**EXERCISE DESCRIPTION:** Go through the material and copy each line in which the word "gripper" shows up.
= Beginning of Section =
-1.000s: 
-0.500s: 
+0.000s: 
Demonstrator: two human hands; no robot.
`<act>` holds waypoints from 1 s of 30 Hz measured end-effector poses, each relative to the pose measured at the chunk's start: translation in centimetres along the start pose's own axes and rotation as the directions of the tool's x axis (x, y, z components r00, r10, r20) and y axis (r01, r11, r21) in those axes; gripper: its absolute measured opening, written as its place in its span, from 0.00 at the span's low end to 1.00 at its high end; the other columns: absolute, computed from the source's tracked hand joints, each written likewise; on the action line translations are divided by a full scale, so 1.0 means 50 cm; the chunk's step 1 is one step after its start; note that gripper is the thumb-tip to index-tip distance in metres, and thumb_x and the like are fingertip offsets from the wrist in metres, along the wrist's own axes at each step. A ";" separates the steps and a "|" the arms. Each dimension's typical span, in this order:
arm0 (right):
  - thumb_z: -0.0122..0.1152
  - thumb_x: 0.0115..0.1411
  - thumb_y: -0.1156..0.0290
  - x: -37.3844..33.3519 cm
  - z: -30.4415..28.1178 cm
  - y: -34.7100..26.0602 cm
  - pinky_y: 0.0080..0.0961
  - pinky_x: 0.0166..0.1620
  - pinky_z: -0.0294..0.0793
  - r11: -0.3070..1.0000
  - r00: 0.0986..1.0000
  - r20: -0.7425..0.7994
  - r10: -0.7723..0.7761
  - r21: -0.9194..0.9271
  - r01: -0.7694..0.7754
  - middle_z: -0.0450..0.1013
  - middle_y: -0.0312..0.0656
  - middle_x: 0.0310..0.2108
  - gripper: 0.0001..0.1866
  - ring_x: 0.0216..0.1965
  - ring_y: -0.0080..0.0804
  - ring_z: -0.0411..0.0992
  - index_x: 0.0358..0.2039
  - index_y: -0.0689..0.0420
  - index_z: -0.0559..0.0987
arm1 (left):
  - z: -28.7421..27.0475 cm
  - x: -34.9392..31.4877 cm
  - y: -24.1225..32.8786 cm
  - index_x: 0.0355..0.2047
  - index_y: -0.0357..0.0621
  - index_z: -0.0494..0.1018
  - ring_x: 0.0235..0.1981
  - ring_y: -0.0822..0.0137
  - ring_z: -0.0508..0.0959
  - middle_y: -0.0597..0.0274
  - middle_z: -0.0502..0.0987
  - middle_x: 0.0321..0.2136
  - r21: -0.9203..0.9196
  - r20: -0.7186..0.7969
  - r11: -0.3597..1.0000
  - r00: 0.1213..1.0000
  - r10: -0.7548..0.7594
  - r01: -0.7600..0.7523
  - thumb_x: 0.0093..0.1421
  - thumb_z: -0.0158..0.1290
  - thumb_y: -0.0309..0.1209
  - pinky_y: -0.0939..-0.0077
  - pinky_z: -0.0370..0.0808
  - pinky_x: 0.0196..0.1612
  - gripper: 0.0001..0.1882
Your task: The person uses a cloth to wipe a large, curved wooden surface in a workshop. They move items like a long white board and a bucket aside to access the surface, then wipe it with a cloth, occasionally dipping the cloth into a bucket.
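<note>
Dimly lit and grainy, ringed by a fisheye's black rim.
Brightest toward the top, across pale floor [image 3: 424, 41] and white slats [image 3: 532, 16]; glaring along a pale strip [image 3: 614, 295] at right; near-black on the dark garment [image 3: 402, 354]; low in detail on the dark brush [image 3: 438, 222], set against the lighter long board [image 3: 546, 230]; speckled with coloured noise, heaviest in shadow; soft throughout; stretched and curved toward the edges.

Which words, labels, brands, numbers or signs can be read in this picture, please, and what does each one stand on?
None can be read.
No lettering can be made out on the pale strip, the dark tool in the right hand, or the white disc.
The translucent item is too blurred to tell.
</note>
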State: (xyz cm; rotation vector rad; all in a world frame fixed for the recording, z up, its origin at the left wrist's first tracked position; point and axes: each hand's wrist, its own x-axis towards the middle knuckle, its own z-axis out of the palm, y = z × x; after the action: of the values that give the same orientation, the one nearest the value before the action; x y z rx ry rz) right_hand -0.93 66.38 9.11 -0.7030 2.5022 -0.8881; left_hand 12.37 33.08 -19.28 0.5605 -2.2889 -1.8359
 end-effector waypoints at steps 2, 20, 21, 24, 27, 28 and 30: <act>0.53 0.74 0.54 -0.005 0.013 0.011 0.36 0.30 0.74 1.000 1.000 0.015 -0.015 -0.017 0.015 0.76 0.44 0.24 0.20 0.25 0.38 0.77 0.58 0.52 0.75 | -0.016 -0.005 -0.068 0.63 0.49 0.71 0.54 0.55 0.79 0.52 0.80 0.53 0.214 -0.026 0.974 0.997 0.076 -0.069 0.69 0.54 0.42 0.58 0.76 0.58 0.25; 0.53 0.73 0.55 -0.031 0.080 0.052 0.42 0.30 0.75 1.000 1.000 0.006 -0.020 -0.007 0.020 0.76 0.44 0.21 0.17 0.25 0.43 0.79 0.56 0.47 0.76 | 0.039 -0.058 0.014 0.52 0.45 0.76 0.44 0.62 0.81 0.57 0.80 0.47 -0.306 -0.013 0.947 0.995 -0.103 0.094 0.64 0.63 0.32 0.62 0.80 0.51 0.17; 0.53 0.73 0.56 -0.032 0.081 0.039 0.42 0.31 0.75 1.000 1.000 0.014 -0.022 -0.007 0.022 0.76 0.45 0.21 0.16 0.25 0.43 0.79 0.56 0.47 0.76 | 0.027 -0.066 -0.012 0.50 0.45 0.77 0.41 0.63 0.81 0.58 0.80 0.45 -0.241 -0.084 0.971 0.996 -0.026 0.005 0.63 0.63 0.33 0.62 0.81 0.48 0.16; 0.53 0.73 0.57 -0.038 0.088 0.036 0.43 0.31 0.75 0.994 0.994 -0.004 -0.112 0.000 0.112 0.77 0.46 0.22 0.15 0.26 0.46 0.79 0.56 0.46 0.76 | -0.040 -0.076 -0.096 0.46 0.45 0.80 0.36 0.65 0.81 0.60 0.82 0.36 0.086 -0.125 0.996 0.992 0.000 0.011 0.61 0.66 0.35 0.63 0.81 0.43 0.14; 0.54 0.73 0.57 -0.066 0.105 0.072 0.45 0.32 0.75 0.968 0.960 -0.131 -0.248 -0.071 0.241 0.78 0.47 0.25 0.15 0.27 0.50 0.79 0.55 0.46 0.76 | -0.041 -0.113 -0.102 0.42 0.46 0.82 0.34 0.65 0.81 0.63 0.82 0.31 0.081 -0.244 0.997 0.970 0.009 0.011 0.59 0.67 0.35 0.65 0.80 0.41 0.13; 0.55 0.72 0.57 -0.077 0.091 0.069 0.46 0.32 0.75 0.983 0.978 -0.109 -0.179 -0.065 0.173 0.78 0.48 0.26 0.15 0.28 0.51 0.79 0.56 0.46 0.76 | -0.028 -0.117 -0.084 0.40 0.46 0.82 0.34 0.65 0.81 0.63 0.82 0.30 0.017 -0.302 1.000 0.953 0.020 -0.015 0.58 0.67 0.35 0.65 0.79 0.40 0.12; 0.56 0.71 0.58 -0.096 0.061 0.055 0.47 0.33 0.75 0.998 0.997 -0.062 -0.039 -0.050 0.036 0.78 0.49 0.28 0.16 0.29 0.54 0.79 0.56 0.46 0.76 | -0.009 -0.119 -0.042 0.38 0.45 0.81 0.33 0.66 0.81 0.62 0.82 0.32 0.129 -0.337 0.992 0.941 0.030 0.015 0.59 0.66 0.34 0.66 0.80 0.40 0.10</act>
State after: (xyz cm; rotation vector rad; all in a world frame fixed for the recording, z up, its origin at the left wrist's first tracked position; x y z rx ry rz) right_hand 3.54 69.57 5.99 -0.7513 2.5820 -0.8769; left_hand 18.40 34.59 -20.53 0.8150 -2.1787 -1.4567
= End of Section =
**COMPLETED EXERCISE:**
`<act>` holds waypoints from 1 s of 30 Hz measured end-effector poses, each relative to the pose measured at the chunk's start: translation in centimetres along the start pose's own axes and rotation as the directions of the tool's x axis (x, y, z components r00, r10, r20) and y axis (r01, r11, r21) in those axes; gripper: its absolute measured opening, written as its place in its span, from 0.00 at the span's low end to 1.00 at its high end; the other columns: absolute, computed from the source's tracked hand joints, each written likewise; on the action line translations are divided by a full scale, so 1.0 means 50 cm; the chunk's step 1 is one step after its start; note that gripper is the thumb-tip to index-tip distance in metres, and thumb_x and the like are fingertip offsets from the wrist in metres, along the wrist's own axes at each step. A ";" separates the steps and a "|" the arms. Each dimension's typical span, in this order:
  - gripper: 0.0001..0.1866
  - gripper: 0.0001..0.1882

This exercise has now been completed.